Transcribe the data underneath exactly. No images belong in your version.

COLLECTED MATERIAL Block Start

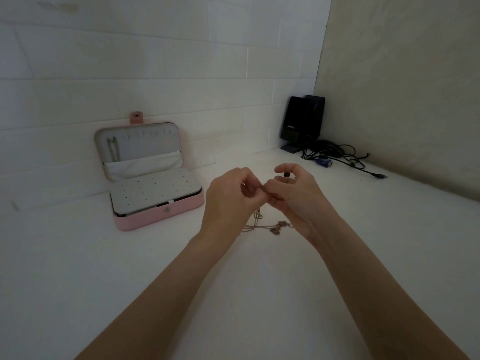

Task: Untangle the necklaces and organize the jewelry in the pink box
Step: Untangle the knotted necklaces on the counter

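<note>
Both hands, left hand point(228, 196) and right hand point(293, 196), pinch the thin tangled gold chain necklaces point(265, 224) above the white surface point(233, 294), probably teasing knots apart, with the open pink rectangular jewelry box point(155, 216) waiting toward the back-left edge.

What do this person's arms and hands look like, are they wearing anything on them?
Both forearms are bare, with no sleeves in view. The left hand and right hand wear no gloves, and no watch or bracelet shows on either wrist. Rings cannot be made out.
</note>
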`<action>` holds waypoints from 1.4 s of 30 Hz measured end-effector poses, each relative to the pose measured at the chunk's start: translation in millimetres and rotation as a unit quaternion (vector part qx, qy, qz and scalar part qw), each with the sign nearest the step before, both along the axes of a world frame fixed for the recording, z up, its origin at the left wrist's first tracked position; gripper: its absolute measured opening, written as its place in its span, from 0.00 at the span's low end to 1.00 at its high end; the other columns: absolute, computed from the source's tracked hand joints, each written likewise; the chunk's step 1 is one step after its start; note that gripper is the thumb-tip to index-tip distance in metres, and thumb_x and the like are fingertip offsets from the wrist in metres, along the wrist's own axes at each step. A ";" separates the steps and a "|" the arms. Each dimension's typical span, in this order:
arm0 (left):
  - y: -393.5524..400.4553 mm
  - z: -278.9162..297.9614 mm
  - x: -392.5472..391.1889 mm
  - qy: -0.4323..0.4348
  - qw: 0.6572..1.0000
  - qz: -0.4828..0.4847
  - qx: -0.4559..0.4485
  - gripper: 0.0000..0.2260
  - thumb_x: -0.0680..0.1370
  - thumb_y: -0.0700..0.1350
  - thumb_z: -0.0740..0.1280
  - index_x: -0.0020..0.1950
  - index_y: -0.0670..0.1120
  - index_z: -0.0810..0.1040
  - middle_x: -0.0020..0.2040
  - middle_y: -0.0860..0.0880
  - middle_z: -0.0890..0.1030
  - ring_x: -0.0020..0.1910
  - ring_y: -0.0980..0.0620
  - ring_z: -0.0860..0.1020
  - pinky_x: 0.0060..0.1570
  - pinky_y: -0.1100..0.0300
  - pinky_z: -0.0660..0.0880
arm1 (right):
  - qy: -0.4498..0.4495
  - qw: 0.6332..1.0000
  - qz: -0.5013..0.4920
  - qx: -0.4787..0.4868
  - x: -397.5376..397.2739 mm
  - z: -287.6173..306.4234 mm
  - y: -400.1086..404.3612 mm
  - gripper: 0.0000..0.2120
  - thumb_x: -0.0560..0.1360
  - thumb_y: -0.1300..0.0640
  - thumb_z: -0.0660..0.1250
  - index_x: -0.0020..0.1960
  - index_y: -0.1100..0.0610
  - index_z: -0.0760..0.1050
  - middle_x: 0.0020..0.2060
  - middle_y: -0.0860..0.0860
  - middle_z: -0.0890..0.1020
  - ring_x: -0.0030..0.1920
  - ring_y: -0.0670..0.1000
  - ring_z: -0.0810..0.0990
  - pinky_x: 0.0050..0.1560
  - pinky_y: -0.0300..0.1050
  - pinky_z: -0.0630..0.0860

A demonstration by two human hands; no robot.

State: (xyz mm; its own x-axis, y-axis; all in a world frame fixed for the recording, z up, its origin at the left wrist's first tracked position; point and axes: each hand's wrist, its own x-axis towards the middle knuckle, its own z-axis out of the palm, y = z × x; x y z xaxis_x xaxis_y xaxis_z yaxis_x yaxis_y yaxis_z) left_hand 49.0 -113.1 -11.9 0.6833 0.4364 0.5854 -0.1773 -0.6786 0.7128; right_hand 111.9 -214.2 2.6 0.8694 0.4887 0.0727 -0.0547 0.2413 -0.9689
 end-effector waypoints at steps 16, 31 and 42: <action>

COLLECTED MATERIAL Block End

» **FINISHED EXERCISE**
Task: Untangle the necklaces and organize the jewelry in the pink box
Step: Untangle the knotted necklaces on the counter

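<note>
Both hands, left hand point(228, 196) and right hand point(293, 196), pinch the thin tangled gold chain necklaces point(265, 224) above the white surface point(233, 294), probably teasing knots apart, with the open pink rectangular jewelry box point(155, 216) waiting toward the back-left edge.

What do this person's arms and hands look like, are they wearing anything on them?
Both forearms are bare, with no sleeves in view. The left hand and right hand wear no gloves, and no watch or bracelet shows on either wrist. Rings cannot be made out.
</note>
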`<action>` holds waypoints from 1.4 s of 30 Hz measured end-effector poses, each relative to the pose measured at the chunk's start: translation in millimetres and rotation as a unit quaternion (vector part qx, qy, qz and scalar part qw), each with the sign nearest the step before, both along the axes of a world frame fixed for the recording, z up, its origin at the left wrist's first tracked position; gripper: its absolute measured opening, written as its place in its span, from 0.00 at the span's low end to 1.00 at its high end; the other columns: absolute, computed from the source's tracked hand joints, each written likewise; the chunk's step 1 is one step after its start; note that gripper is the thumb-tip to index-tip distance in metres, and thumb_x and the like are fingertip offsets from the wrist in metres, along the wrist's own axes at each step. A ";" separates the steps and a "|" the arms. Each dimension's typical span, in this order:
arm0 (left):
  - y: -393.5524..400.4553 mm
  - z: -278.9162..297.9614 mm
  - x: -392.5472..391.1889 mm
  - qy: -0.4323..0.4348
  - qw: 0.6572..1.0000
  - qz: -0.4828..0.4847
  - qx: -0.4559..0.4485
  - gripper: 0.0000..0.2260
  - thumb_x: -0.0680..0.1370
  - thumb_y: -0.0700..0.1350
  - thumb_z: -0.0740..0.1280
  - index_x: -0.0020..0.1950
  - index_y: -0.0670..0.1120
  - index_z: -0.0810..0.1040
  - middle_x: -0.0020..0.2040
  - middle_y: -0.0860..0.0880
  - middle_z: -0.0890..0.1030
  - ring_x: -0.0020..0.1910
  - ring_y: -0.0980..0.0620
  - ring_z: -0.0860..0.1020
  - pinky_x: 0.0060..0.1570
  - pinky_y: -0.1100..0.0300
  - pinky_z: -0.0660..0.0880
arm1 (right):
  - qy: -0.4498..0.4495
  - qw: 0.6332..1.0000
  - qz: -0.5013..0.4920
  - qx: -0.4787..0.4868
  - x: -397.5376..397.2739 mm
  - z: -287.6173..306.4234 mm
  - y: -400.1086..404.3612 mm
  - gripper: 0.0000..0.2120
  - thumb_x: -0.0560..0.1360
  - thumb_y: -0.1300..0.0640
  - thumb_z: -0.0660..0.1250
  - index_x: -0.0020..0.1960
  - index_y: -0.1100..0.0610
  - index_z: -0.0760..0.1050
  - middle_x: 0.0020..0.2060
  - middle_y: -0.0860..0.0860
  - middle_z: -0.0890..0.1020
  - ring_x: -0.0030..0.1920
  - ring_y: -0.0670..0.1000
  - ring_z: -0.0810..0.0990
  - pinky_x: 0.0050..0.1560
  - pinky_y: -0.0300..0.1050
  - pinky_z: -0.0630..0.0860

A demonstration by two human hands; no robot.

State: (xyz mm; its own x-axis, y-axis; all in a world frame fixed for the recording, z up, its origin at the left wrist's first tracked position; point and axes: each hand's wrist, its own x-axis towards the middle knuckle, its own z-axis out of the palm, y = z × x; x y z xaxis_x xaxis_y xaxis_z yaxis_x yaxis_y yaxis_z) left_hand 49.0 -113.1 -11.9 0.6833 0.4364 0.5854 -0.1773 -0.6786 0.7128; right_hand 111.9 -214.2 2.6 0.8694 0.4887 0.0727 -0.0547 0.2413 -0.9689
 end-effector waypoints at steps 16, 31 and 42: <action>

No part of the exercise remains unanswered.